From this point to the Second street bridge the flood swept everything in its way. The dwellings were mostly occupied by poor people and the waters rose so rapidly that it was with the utmost difficulty that any were rescued. Screams and cries for help came from every quarter, and many acts of heroism were performed by the rescuers. Ladders and lanterns were procured to aid in the work, and huge bonfires kindled that the workers might see.

Alongside the Springfield Railroad, in Barr's Bottoms, the destruction was terrible; of twenty houses only three remained. The gas works were flooded and coal-oil lamps were in use all over the town.

The flood seemed to start at a small culvert on the Little Miami Railroad, where the water formed an immense lake rising to the top of the embankment, when it suddenly broke through and swept down upon the town. In some places where the houses were carried away the ground was washed as smooth as a floor, leaving not a vestige of plank or timber.

It was prayer-meeting night in Xenia, and many people had attended the meetings, leaving their children at home alone; the storm detained them in the churches, but when they learned its disastrous results they rushed forth in an agony of apprehension for the safety of their children, who had, however, mostly been taken to places of safety by rescuing parties. Their anguish while searching for the missing little ones was heartrending to see. Strong men wept and women wrung their hands while rushing hither and thither, and were filled with doubt, hope and dread.

A house containing Orin Morris and family was seen floating down the stream, and the screams of the family could be heard above the roar of the relentless

waters. Then the house struck the solid masonry of a bridge, sank, and all was still. Afterwards two of his children were saved.

Among many others whose heroic efforts saved many lives that horrible night were six young men, named Watson, Tarbox, Byres, Morris, Paxton and Eyler. (The town of Xenia presented these young men with medals commemorative of their bravery.)

Byres made three attempts to swim to the Ferguson house (which lodged against the Detroit street bridge) with a rope around his waist, but was swept away each time by the swift current. Finally Tarbox succeeded in reaching the house by going farther up stream and allowing the current to carry him against the house, from which the family was rescued, the house going to pieces just as the last person was taken out.
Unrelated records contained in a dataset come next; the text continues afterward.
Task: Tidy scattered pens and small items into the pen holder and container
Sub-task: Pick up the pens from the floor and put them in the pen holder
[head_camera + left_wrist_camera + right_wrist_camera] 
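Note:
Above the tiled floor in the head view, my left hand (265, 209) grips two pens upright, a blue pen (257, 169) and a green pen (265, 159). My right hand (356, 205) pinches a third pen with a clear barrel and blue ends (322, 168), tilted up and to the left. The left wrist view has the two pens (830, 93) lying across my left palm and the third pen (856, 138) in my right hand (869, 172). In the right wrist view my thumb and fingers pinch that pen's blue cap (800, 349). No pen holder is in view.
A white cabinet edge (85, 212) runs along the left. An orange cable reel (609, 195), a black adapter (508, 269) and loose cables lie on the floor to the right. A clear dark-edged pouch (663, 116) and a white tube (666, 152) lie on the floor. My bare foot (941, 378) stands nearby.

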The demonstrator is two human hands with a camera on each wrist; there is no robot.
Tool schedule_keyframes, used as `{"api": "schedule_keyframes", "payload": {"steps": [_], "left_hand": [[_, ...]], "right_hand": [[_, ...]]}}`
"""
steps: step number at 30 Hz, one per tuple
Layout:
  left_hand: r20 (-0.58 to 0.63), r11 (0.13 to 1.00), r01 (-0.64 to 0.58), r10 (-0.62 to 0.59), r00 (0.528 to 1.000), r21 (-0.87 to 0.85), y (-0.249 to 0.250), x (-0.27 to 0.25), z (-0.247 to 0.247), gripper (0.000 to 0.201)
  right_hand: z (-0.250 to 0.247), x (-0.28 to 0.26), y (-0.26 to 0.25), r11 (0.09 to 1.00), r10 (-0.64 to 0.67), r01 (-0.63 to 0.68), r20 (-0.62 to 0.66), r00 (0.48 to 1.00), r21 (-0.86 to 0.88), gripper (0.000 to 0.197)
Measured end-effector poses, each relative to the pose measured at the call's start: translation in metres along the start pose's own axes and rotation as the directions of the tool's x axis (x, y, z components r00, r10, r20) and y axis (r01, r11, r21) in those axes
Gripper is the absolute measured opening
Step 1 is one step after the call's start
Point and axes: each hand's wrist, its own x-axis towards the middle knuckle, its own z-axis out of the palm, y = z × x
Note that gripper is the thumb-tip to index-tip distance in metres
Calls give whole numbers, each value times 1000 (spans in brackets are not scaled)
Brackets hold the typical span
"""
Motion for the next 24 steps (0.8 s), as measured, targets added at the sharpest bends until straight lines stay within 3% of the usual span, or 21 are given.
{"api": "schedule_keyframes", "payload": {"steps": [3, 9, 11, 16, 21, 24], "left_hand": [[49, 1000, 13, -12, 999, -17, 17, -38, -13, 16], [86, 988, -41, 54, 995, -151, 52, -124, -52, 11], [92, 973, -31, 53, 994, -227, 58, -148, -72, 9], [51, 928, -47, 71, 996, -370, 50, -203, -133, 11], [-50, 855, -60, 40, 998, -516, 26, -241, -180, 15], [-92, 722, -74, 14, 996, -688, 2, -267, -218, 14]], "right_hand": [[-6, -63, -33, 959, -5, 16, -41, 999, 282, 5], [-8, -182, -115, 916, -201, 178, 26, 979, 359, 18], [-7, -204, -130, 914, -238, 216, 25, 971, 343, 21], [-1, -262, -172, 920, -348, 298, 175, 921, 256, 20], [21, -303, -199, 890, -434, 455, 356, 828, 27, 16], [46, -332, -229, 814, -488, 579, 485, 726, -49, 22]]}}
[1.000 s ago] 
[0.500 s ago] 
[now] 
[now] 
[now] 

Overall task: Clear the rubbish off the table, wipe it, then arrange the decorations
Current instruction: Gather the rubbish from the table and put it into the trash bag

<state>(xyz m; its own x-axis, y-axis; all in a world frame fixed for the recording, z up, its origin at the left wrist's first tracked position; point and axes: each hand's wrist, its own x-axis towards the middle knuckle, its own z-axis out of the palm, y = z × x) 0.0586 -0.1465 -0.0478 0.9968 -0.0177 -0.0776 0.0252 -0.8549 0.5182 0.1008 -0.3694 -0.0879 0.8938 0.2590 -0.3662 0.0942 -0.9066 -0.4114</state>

A colored boy named Booker, who was rescued with his mother from one of the buildings, could have saved himself but would not leave his mother, whom he placed with great difficulty on top of some furniture; then groping his way around, with the water up to his neck, he found a rope and after great effort succeeded in fastening the floating house to a tree, where the two remained until rescued. Rev. Mr. Yorkey and Homer Thrall succeeded in rescuing Mrs. John Burch from her house; she was found with the water up to her neck, holding her baby above her head.

The scene at the mayor's office next morning was a sad one; here were brought the bodies of those who had lost their lives; some were in night-clothes, having been swept away while in bed, others were partially dressed. Side by side lay the bodies of the Morris family, seven in number. In all there were twenty-three bodies, although the total number of lives lost was about thirty, as other bodies were afterward found one or two miles below the town, carried there by the powerful current. The dead included the young and old, white and colored.

The mayor and city authorities took active measures for the relief of the surviving sufferers, and aid was generously forthcoming from other cities.

The loss of lives by this storm was confined to the town of Xenia, but the loss of property extended throughout a large district of territory into many counties. Railroad bridges were destroyed and tracks washed away throughout many parts of Southwestern Ohio. In Greene county nearly every bridge in the county was destroyed, while the pikes were so washed out that access to Xenia was almost entirely cut off. The day after the flood the correspondent of the Cincinnati Commercial Gazette, from whose communication to that journal most of these facts are gathered, was five hours going from Dayton to Xenia (16 miles), being compelled to walk, make use of boat, farm wagons, railroads, hand-car and carriage.

TRAVELLING NOTES.

To have chats with old gentlemen has been to me in my years of historic travel a great source of amusement and instruction. Such grow mellow and sweet under the revival of memories of events and characters of their early days. I always found they ran largely to anecdote, and the humorous rather than the sad formed the burden of their talk.

In Xenia two elderly gentlemen. ministered to my entertainment-Dr. Geo. Watt and James E. Galloway. The first named was born in the county in 1820, was surgeon in the One hundred and fifty-fourth Ohic, and is an invalid from an injury to the spine, a direct result of his love for the old flag.

Feeding Joe Hooker's Soldiers.-The first point of our talk was the passing of Joe Hooker's army corps of some 30,000 men through Xenia. They were on their way from the sea-board to the mountains of

Georgia. It was a mighty host, and it was days in passing; and these boys in blue had to be fed. The whole town was alive in the good work, women busy cooking and all ministering to the blue-coated host, a free offering of hospitality on the altar of patriotism. Such were the scenes and the common sacrifices of that period in Ohio on the lines of transportation. It helped to ennoble the people, but is one of those minor matters illustrating the spirit of the times that rarely finds a place in formal history.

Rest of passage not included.